İsterseniz güncel gelişmelerden teorik meselelere geçelim. Uzmanlık alanınız İslam siyaset felsefesi olduğu için bu çerçevede bir soru sormak istiyorum. Bize Ortaçağ’dan bu yana siyasetin, özellikle de dünya siyasetinin doğasının çok fazla değişmediğini veya değiştiğini söyleyebilir misiniz?
Fazlasıyla değiştiğini düşünüyorum. Öncelikle değişimin safhalarını ele almamız gerekiyor. Ortaçağ’da her ülke bir tek güç tarafından yönetiliyordu.
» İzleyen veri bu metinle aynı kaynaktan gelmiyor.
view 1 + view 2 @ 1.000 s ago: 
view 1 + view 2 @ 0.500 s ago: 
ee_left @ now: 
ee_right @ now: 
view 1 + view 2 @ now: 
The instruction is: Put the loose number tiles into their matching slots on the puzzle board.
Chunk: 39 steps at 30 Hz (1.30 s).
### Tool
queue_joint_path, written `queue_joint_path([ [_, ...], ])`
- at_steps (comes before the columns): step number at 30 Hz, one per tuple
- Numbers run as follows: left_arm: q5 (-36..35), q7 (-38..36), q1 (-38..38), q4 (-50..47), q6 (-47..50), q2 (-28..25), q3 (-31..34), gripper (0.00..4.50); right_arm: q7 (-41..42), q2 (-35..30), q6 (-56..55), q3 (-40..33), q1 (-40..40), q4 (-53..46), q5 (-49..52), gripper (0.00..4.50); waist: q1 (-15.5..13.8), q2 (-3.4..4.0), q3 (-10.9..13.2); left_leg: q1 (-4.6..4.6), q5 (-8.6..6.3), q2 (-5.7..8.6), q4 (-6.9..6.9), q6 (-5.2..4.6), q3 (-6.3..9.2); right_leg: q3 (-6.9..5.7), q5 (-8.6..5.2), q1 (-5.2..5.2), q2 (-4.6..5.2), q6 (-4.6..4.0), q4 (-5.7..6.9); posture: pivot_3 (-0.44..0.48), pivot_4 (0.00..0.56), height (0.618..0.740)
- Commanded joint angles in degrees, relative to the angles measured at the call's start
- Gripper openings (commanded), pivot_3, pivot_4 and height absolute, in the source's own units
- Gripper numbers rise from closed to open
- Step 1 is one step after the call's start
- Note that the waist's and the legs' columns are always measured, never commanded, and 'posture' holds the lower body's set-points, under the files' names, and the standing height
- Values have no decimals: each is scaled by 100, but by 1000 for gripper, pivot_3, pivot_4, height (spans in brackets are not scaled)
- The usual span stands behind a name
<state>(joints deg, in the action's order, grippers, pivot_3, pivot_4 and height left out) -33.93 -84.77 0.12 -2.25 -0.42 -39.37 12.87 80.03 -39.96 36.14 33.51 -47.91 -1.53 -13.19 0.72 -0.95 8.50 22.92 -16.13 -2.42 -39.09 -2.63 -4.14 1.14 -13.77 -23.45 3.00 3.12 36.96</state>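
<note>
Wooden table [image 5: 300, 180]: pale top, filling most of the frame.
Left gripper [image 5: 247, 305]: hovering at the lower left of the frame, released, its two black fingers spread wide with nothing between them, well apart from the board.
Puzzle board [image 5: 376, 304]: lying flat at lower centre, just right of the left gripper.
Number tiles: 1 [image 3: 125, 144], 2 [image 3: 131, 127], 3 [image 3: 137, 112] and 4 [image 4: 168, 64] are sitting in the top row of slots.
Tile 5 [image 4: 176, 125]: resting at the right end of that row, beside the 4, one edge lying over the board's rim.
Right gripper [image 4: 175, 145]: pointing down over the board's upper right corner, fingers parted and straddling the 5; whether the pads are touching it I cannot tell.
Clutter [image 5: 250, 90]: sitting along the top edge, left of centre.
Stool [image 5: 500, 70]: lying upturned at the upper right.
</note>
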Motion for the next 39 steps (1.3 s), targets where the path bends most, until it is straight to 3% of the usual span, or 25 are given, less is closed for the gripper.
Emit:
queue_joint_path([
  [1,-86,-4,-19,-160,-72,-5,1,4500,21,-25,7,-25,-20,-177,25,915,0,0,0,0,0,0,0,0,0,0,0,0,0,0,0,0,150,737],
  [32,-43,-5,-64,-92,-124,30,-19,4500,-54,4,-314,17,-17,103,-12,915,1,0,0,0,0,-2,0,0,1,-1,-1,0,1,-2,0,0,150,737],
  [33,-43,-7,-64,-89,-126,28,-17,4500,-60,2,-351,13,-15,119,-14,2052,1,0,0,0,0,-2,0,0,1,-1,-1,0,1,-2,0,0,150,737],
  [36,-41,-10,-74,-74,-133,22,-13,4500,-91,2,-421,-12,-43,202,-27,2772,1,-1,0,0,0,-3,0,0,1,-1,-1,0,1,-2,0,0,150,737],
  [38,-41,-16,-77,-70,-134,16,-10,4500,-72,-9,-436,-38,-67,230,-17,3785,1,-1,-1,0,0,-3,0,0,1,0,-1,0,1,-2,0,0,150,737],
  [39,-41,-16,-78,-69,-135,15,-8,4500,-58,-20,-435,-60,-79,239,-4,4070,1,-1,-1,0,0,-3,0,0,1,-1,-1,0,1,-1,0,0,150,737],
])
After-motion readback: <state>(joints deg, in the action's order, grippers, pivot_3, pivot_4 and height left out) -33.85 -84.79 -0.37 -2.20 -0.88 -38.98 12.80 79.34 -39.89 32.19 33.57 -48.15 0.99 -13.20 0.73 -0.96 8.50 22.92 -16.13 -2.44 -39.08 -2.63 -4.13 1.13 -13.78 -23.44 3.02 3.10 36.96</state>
Batı’da ve Kutsal Roma İmparatorluğu’nda çok farklı krallıklar ve Doğu’da da bunların karşısında çok geniş bir alana yayılmış Halifelik vardı. Artık büyük ve önemli roller oynayabilen küçük uluslar ve hatta bunların da ötesinde, tıpkı bu yaz yaptıkları eylemlerle uluslarını tehlikeye atabilen Hamas ve Hizbullah gibi gruplar var dünya sahnesinde. Ortaçağ’da herhangi bir birey ya da grubun bunu yapabileceğini hayal bile edemiyorum.
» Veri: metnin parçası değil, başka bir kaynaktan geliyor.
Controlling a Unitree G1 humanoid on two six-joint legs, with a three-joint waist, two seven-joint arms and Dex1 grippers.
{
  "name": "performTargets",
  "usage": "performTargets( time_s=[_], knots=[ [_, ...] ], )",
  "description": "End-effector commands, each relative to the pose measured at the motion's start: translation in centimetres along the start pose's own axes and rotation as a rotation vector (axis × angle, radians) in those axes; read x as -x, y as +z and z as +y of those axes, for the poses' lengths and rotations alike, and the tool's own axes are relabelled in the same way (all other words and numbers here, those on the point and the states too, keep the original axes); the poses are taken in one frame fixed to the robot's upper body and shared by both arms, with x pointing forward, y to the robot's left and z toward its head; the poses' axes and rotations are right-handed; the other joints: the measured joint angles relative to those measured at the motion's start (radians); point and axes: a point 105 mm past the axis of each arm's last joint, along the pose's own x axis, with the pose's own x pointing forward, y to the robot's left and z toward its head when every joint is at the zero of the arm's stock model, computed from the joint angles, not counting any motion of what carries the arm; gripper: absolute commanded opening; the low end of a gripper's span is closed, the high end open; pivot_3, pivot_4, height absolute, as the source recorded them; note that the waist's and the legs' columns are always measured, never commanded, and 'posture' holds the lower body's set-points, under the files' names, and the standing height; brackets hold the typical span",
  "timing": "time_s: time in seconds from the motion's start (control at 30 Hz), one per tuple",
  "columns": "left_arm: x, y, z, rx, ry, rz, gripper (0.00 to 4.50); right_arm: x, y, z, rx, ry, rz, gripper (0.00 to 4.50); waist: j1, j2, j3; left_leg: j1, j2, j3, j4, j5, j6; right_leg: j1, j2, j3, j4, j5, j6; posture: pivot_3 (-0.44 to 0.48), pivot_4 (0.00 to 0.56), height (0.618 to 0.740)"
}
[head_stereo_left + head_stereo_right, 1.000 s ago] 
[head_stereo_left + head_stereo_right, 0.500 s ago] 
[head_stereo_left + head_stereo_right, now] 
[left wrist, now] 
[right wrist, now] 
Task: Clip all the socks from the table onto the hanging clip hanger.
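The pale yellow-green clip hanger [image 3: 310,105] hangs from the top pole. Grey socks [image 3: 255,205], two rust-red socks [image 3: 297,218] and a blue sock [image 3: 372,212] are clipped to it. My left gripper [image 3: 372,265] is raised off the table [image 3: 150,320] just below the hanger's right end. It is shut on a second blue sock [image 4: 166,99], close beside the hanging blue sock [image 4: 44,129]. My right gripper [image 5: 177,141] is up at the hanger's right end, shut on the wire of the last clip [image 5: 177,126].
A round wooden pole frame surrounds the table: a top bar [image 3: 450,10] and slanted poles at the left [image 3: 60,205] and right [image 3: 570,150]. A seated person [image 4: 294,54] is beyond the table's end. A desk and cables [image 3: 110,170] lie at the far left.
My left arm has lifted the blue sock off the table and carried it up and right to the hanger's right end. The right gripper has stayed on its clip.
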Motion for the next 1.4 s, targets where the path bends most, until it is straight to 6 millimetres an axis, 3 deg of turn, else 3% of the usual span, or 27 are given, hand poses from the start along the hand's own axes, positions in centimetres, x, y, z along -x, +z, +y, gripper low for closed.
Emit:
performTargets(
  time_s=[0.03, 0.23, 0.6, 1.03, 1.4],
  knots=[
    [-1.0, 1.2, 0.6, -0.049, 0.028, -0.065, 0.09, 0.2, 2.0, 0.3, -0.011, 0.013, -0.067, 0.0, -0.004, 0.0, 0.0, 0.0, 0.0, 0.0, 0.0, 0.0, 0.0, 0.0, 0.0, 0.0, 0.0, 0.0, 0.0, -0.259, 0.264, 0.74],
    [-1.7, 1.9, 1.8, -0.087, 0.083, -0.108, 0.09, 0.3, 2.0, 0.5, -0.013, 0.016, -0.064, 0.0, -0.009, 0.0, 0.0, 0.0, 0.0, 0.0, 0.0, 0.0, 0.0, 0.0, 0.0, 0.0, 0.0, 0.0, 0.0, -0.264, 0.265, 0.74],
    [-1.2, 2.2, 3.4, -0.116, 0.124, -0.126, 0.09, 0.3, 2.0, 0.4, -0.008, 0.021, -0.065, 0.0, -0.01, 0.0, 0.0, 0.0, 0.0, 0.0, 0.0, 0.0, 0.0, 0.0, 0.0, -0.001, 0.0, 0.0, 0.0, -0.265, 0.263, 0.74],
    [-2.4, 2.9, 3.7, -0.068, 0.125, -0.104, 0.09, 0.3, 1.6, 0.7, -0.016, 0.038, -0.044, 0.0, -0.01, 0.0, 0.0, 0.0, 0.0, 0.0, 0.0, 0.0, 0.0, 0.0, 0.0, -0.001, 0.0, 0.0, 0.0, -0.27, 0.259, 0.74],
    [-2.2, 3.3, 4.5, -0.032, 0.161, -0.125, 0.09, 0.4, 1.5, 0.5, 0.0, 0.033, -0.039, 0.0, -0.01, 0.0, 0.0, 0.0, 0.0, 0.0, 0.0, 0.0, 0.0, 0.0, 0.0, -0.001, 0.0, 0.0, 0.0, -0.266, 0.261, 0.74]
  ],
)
Ancak özellikle de ABD’nin son zamanlarda bir imparatorluk gibi davrandığını görüyoruz. ABD bazen öyle hareketler yapıyor ki, sanki Ortaçağ’da ya da 18. yüzyılda yaşıyormuş izlenimine kapılıyoruz. Siz bu durumu nasıl yorumluyorsunuz?
Söylediklerinize aynen katılıyorum. Burada şöyle bir hakikatin olduğunu düşünüyorum; diğer insanlar ve tabii ki Amerikan halkı ABD’nin büyük bir güç olduğu ve bir imparatorluk gibi hareket edebileceği konusunda bir şekilde ikna edildi ve ABD de yeni çıkarlar elde etmek için böylesi bir harekât başlattı.
Dolayısıyla diğer taraftan siyasetin doğasında çok az bir değişikliğin yaşandığını söyleyebiliriz.
Ulusların uzun dönemli savaşlarından sonra bazı devletler çok güçlü hale geldiler ve hegemonya kurmak istediler. On yıl öncesine kadar sadece iki büyük ulus vardı: ABD ve SSCB; ancak şu an bir tek ABD var.
Peki bu şartlar altında Müslüman dünyasının şu anki durumunu nasıl değerlendiriyorsunuz? Dr. Bobby Sayyid, İslam tarihinin başlangıcındaki Yermük (636) ve Kadisiye (637) savaşlarından beri dünyada Müslüman bir süper gücün olmadığı hiç bir dönemin yaşanmadığını, ancak bugün süper güce sahip bir Müslüman devlet olmayışının dünya sistemi içerisinde güç dengesizliğine yol açtığını iddia ediyor. Siz Sayyid’in bu görüşüne katılıyor musunuz?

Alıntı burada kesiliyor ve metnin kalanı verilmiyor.